Restaurant Industry Headed To U.S. Supreme Court Over Tipping Practices

August 18, 2017

By Matthew E. Feinberg

In 2014, the U.S. Department of Labor (“DOL”) Wage and Hour Division launched an aggressive enforcement initiative aimed at ensuring companies in the restaurant and food service industry comply with the federal minimum wage, overtime, and record-keeping requirements of the Fair Labor Standards Act (“FLSA”). Plaintiff-side employment lawyers took note immediately and began advertising to their target audience. It is not surprising, therefore, that servers, bartenders, and seasonal or event staff have advanced employee complaints based on alleged improper wage- and tip-payment practices with increased frequency, exposing the restaurant industry’s unique vulnerability to the complex and nuanced requirements of the statute. A 2011 DOL regulation related to tip payment practices has become a focal point of employee claims and is pending currently in the Supreme Court of the United States. And, no matter what the Court chooses to do, the Court’s decision will have critical ramifications for restaurants and catering companies across the country.
 
Bridgette Marlow was a server for a catering company in Colorado.
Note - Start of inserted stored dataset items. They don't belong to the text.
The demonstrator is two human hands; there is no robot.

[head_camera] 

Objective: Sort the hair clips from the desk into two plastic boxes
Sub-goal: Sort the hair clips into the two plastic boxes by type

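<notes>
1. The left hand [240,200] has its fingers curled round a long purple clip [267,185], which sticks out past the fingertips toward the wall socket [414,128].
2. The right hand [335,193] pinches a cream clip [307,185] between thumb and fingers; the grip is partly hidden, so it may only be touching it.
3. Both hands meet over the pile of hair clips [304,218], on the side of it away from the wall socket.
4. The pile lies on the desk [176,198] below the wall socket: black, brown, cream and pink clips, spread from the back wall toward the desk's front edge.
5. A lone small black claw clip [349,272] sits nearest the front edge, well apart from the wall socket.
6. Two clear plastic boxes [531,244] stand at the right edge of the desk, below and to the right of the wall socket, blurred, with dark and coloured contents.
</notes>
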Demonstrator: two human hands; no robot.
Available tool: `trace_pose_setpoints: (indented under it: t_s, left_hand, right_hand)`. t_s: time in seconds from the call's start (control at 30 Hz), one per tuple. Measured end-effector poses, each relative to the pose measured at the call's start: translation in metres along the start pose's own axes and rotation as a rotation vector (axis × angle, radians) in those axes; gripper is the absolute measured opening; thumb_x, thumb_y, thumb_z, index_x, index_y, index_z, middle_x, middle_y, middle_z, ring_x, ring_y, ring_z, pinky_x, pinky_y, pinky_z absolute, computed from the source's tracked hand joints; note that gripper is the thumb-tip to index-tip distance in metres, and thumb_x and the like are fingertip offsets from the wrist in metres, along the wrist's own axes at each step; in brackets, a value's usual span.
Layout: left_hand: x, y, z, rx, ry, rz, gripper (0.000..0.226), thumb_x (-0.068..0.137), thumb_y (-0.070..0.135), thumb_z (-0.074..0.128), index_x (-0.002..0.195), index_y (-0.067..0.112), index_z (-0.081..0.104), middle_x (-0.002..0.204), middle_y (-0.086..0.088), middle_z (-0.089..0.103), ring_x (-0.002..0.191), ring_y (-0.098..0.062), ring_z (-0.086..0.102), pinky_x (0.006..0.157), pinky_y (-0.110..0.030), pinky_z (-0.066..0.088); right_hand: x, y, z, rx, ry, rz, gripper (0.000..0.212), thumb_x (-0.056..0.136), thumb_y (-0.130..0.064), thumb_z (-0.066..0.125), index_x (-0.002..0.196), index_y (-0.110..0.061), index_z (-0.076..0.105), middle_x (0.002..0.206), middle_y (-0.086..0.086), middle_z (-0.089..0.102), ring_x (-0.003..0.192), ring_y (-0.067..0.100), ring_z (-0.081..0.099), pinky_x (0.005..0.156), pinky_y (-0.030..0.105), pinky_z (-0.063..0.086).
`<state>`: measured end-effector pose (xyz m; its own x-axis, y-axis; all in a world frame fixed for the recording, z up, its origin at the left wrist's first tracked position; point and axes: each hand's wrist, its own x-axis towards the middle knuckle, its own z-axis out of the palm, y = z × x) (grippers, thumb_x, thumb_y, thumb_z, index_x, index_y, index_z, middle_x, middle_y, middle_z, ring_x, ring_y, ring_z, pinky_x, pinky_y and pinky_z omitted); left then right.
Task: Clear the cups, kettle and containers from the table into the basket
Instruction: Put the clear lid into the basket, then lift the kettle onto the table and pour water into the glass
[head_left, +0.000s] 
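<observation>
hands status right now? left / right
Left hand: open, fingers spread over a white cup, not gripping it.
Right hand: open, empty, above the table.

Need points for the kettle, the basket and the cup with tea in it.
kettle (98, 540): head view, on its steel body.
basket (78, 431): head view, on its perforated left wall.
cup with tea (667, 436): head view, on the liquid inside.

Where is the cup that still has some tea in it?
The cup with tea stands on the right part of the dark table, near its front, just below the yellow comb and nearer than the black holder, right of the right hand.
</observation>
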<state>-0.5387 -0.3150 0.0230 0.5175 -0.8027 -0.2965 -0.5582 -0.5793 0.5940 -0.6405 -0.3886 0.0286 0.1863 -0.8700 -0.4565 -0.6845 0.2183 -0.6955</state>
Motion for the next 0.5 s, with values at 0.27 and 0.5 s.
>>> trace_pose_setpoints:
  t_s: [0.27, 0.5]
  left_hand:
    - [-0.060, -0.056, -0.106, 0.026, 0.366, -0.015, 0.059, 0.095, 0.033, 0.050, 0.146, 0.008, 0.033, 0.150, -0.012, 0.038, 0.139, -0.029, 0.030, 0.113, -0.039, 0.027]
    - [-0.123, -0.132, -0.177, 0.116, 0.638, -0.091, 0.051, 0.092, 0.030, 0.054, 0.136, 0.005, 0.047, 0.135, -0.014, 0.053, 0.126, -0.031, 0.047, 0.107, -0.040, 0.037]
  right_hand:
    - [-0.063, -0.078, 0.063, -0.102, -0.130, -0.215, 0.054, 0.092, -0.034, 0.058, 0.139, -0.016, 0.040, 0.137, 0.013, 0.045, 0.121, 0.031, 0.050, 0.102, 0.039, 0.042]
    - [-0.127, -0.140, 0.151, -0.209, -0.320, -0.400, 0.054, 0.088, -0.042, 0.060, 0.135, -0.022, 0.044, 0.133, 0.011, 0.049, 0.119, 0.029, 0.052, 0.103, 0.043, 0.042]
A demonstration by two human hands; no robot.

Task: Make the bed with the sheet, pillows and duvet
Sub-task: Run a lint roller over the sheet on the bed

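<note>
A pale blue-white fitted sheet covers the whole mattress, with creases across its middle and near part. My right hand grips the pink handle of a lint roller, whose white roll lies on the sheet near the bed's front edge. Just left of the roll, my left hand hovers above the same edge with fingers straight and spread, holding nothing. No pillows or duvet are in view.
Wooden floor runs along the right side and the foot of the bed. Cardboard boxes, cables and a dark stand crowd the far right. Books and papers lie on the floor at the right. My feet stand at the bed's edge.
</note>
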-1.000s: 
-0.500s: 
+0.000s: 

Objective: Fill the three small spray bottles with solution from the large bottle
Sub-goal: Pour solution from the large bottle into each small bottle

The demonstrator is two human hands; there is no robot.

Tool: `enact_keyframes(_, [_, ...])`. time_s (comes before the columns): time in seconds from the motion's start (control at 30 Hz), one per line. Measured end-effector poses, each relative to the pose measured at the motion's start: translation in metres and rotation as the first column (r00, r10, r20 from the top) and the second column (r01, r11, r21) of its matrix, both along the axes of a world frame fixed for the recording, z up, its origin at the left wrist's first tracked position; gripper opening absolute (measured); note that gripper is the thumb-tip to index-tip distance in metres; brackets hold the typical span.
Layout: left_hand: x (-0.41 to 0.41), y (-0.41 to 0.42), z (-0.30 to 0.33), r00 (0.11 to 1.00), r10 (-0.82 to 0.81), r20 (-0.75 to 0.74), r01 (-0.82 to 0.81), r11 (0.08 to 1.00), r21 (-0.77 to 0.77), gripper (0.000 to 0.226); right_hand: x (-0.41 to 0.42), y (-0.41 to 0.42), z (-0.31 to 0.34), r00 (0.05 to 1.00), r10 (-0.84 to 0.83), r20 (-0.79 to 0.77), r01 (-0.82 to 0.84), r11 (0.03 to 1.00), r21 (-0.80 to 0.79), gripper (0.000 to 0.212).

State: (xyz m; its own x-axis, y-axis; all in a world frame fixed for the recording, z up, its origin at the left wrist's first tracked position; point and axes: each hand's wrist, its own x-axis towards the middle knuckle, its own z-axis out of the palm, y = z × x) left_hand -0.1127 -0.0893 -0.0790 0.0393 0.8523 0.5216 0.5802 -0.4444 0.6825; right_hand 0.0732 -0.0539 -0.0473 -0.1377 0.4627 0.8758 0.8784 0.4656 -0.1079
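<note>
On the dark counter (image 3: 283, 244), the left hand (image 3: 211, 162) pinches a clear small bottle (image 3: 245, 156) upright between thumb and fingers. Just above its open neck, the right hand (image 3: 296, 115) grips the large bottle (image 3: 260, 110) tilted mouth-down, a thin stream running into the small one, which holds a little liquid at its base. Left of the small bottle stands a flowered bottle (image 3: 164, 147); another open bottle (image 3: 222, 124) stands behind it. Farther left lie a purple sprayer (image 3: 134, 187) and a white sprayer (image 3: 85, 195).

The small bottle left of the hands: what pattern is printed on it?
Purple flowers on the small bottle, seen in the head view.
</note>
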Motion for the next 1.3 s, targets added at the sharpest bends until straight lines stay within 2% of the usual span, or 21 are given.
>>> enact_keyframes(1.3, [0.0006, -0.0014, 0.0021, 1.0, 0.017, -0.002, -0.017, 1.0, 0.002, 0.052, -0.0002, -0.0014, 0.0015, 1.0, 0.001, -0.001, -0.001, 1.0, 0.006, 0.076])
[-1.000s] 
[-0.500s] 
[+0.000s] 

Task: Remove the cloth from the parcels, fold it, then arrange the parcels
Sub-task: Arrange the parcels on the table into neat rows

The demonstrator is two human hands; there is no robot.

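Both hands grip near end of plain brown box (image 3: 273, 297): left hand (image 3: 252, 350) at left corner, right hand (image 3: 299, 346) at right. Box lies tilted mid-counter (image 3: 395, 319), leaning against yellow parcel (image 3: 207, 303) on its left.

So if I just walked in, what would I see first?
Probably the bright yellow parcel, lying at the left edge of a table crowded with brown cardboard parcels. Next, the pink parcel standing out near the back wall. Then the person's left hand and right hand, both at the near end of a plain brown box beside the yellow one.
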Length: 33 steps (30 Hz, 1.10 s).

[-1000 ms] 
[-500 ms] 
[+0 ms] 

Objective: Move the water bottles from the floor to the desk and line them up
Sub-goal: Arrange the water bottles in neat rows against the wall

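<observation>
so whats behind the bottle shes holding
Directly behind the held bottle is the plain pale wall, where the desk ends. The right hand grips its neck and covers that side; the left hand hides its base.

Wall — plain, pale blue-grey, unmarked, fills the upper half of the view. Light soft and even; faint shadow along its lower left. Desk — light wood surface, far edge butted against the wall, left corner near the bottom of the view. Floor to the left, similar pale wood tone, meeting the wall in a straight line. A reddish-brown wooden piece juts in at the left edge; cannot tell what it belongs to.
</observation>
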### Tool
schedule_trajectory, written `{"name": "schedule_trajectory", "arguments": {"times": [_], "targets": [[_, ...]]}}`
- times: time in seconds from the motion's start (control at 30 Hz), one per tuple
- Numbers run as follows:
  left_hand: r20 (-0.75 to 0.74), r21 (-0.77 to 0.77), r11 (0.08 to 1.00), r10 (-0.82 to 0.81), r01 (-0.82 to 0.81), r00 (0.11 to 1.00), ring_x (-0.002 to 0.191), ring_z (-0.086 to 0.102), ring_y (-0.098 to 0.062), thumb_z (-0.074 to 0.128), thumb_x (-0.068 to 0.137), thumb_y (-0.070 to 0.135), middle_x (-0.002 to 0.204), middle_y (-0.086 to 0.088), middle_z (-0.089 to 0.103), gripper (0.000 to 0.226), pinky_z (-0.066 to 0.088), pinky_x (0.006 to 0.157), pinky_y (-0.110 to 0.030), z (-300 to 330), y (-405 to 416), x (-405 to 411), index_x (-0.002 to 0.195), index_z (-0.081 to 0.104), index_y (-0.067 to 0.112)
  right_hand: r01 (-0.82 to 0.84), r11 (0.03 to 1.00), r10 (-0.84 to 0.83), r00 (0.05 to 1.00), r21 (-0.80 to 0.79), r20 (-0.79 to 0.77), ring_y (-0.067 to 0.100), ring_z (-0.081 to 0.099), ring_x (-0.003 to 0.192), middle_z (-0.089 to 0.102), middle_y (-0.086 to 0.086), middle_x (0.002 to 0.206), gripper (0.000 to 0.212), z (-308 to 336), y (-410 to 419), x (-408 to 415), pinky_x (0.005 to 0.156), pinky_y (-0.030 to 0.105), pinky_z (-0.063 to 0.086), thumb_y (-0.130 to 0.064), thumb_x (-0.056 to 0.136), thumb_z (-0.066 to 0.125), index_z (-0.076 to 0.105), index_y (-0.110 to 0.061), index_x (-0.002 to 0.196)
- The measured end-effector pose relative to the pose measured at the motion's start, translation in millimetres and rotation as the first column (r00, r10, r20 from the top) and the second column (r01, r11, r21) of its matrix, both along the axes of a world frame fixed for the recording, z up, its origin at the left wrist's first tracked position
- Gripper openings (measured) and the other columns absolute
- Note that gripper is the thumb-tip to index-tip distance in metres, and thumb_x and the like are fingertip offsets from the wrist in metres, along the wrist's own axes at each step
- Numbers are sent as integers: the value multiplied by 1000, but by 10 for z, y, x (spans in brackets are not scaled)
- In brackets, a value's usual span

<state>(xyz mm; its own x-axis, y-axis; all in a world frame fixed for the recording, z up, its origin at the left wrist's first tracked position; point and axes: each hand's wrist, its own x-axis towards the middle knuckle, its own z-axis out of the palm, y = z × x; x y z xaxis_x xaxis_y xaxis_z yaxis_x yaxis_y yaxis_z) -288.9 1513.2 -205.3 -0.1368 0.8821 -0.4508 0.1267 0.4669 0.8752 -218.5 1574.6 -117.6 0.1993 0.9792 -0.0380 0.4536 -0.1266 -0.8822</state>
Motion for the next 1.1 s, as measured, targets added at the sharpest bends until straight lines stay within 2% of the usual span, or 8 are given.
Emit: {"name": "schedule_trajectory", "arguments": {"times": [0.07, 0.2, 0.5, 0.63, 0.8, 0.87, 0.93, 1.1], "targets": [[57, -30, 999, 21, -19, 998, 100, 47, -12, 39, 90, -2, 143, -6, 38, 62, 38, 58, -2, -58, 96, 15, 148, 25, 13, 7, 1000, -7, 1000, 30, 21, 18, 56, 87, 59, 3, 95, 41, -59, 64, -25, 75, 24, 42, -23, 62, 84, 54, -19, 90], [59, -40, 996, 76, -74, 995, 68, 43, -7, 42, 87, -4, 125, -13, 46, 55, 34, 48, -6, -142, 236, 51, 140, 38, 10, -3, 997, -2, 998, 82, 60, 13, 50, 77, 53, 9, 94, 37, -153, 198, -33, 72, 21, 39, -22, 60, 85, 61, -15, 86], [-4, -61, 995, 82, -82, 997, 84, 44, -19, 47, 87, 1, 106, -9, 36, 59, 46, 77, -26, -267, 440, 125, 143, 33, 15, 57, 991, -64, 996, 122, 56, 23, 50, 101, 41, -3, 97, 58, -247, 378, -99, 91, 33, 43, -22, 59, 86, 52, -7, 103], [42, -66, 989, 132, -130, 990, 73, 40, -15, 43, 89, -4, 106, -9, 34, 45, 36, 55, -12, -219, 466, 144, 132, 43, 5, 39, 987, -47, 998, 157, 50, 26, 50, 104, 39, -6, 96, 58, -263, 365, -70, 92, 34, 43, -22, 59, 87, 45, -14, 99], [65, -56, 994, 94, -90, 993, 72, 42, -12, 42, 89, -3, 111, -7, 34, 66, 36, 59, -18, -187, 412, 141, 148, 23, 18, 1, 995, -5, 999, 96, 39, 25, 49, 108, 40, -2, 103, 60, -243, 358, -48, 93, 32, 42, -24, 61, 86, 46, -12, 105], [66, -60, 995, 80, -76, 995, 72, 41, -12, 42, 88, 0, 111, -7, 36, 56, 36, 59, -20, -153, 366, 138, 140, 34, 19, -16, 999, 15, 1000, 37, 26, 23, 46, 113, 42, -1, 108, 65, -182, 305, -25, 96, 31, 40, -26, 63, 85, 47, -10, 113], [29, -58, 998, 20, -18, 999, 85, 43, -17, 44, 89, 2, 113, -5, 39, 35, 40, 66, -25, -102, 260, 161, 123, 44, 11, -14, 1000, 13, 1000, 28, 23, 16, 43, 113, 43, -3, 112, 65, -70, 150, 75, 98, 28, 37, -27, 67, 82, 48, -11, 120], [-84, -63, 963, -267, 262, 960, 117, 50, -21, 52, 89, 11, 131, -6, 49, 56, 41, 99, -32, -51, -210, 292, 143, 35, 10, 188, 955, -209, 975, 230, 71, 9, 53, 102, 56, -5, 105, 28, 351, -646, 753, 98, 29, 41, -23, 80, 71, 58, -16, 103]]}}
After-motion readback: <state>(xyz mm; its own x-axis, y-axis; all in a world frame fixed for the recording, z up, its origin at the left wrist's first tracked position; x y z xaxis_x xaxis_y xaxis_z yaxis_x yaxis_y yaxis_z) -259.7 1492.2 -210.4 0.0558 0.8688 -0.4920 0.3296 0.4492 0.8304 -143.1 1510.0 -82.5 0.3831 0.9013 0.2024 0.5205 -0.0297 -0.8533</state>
Her employer paid her a base hourly rate of $12.00 and $18.00 per hour for overtime, well above the minimum wage and overtime rates in effect at the time of her employment. Nevertheless, Ms. Marlow sued her employer in federal court attempting to recover a portion of the tips some catering customers paid to the employer after events. Ms. Marlow’s case was based on a regulation promulgated by the DOL prohibiting employers from retaining any employee tips.
 
The DOL regulation in question is strict and wide-reaching: “Tips are the property of the employee. . . . The employer is prohibited from using an employee’s tips . . . for any reason other than . . . [a]s a credit against its minimum wage obligations to the employee, or in furtherance of a valid tip pool.” The broad language of the regulation means that, even where a business declines to invoke the FLSA tip credit, i.e., the statutory provision that allows restaurants and catering companies to pay employees a base hourly rate less than the minimum wage so long as the payment of tips increases the total pay received by the employee to an amount equal to or greater than the minimum wage, that business must still distribute all tips among the employees. Ms. Marlow argued that, despite the fact that her employer paid her well in excess of the minimum wage for the hours she worked, it was also required to pay her a fair share of the tips received from customers.
 
The Tenth Circuit, which handles appeals from federal district courts in Colorado, Kansas, New Mexico, Oklahoma, Utah, and Wyoming, did not buy Ms. Marlow’s argument. In Marlow v. The New Food Guy, a unanimous two-judge panel of the Court, reduced in size from the typical three-judge panel after Judge Neil Gorsuch was nominated to the Supreme Court, held that the DOL never had the authority to promulgate the regulation in the first place. This is so, the Court reasoned, because Federal agencies may only promulgate regulations to fill gaps or resolve ambiguities in existing statutes. And, the Court determined, there was no gap to fill in the FLSA that would allow the DOL to implement the regulation. The Tenth Circuit decision was, in all respects, a big win for the restaurant industry.
 
That being said, the Tenth Circuit decision is also in direct conflict with a prior decision from the Ninth Circuit issued in early 2016. In Oregon Restaurant and Lodging Association v. Perez, the Ninth Circuit held that the DOL regulation was proper because the FLSA does not address the tip pooling practices of employers who do not take a tip credit, and, the Court believed, the regulation appears to align closely with Congressional intent in enacting the FLSA, i.e. that “all tips received be paid out to tipped employees.” The practical result implied by the Ninth Circuit decision is that all restaurants and catering companies in states within the Ninth Circuit: California, Oregon, Washington, Nevada, Idaho, Montana, Alaska, Hawaii, and Arizona, must pay to the appropriate employees all tips received from customers.
 
The National Restaurant Association challenged the Ninth Circuit’s ruling in the Supreme Court. That Court is still considering whether it will hear the case, and it could be months before the Court decides whether it will proceed. However, the Tenth Circuit decision will likely encourage the Supreme Court to grant consideration of the issue. To decline to hear the case now would mean, in practical application, that a restaurant in northeast Arizona must operate under a different interpretation of the same law than must a restaurant only a few miles away in southwest Colorado. Restaurants with multiple regional locations could be forced to treat similar employees at different restaurant locations in different ways. Meanwhile, businesses outside the reach of the Ninth and Tenth Circuits have no guidance as to how they should operate. The status quo is untenable.
 
Until the Supreme Court decides whether it will hear Perez, the restaurant industry will continue to operate with uncertainty and without a definitive answer as to whether businesses must pay all employees all tips collected from customers, no matter what base rate they pay their employees.